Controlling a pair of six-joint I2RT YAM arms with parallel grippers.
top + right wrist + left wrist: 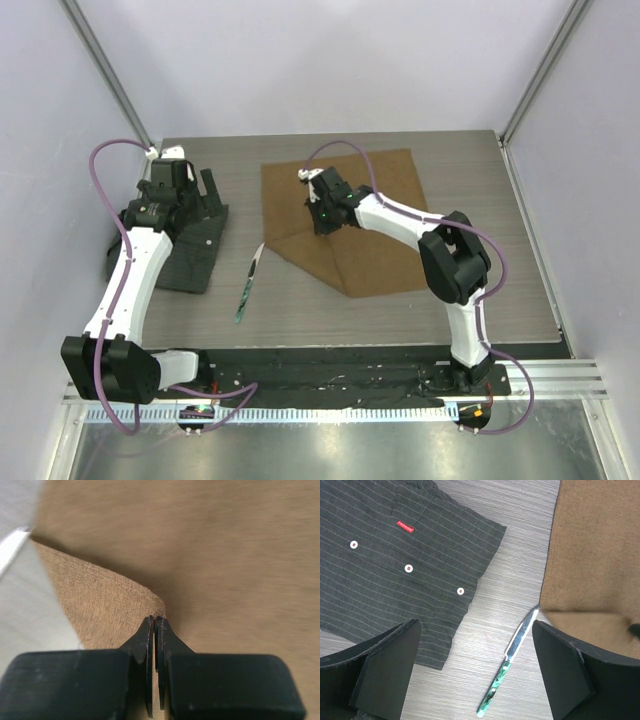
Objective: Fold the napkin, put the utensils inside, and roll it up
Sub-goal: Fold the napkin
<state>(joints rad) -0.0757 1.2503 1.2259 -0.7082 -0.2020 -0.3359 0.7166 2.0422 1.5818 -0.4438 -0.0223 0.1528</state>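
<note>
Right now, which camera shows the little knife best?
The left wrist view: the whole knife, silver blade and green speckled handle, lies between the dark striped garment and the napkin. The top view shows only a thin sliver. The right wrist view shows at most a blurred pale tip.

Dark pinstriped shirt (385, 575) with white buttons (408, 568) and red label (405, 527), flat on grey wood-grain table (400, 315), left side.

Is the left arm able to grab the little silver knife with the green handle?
Probably yes: its open fingers hang right above the slim green-handled knife, lying uncovered on the grey wooden table.
</note>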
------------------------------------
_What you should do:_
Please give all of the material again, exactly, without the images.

_Output below:_
Controlling a pair of six-joint I2RT YAM arms with parallel grippers.
top + right wrist + left wrist: 
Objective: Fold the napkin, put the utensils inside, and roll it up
Sub-goal: Fold the napkin
<state>(joints rad) -0.0757 1.2503 1.2259 -0.7082 -0.2020 -0.3359 0.7166 2.0422 1.5818 -0.4438 -0.0223 0.1528</state>
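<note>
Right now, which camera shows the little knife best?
The left wrist view: the whole knife, silver blade and green speckled handle, lies between the dark striped garment and the napkin. The top view shows only a thin sliver. The right wrist view shows at most a blurred pale tip.

Dark pinstriped shirt (385, 575) with white buttons (408, 568) and red label (405, 527), flat on grey wood-grain table (400, 315), left side.

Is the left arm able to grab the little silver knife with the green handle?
Probably yes: its open fingers hang right above the slim green-handled knife, lying uncovered on the grey wooden table.
</note>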

Nothing further is needed for the exercise.